## About this task
Return every line below exactly, without dropping any.

┌──

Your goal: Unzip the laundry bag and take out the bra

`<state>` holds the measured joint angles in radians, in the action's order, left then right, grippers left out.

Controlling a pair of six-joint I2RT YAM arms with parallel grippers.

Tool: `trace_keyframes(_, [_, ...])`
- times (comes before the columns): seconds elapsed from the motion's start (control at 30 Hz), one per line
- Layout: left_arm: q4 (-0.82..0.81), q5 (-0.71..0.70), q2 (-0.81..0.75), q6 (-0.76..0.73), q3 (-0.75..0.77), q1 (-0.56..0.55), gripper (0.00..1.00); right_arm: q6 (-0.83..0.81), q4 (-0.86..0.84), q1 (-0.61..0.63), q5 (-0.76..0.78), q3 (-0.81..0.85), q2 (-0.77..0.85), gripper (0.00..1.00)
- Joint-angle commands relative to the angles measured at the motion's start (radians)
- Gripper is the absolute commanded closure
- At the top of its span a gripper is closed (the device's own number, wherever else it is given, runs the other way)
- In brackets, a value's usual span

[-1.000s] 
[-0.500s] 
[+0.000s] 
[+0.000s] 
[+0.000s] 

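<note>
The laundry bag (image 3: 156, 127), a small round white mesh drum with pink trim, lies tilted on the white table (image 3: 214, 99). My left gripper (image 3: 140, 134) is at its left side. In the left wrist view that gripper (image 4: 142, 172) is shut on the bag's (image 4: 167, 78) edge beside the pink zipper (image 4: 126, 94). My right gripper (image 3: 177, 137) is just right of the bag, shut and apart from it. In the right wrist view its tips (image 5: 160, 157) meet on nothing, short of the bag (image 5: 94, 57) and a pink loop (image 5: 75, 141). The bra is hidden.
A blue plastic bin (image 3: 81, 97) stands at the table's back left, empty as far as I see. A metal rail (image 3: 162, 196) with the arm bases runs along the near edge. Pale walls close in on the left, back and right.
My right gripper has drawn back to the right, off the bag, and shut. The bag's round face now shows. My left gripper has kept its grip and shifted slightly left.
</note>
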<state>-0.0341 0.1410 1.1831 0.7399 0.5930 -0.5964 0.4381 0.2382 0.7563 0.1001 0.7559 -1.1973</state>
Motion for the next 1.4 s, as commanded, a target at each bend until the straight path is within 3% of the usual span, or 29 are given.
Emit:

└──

## Reply to the exercise
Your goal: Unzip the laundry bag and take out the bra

`<state>` holds the measured joint angles in radians, in the action's order, left then right, grippers left out.

Controlling a pair of six-joint I2RT YAM arms with parallel grippers.

Tool: `trace_keyframes(_, [_, ...])`
- times (comes before the columns): seconds elapsed from the motion's start (control at 30 Hz), one per line
- Layout: left_arm: q4 (-0.82..0.81), q5 (-0.71..0.70), q2 (-0.81..0.75), q6 (-0.76..0.73), q3 (-0.75..0.77), q1 (-0.56..0.55), gripper (0.00..1.00); right_arm: q6 (-0.83..0.81), q4 (-0.86..0.84), q1 (-0.61..0.63), q5 (-0.76..0.78), q3 (-0.81..0.85), q2 (-0.77..0.85), gripper (0.00..1.00)
- Joint-angle commands relative to the angles measured at the motion's start (radians)
- Gripper is the absolute commanded closure
- At the top of its span a gripper is closed (the device's own number, wherever else it is given, runs the other way)
- In brackets, a value's usual span

[-1.000s] 
[-0.500s] 
[+0.000s] 
[+0.000s] 
[+0.000s] 

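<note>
The laundry bag (image 3: 156, 127), a small round white mesh drum with pink trim, lies tilted on the white table (image 3: 214, 99). My left gripper (image 3: 140, 134) is at its left side. In the left wrist view that gripper (image 4: 142, 172) is shut on the bag's (image 4: 167, 78) edge beside the pink zipper (image 4: 126, 94). My right gripper (image 3: 177, 137) is just right of the bag, shut and apart from it. In the right wrist view its tips (image 5: 160, 157) meet on nothing, short of the bag (image 5: 94, 57) and a pink loop (image 5: 75, 141). The bra is hidden.
A blue plastic bin (image 3: 81, 97) stands at the table's back left, empty as far as I see. A metal rail (image 3: 162, 196) with the arm bases runs along the near edge. Pale walls close in on the left, back and right.
My right gripper has drawn back to the right, off the bag, and shut. The bag's round face now shows. My left gripper has kept its grip and shifted slightly left.
</note>
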<state>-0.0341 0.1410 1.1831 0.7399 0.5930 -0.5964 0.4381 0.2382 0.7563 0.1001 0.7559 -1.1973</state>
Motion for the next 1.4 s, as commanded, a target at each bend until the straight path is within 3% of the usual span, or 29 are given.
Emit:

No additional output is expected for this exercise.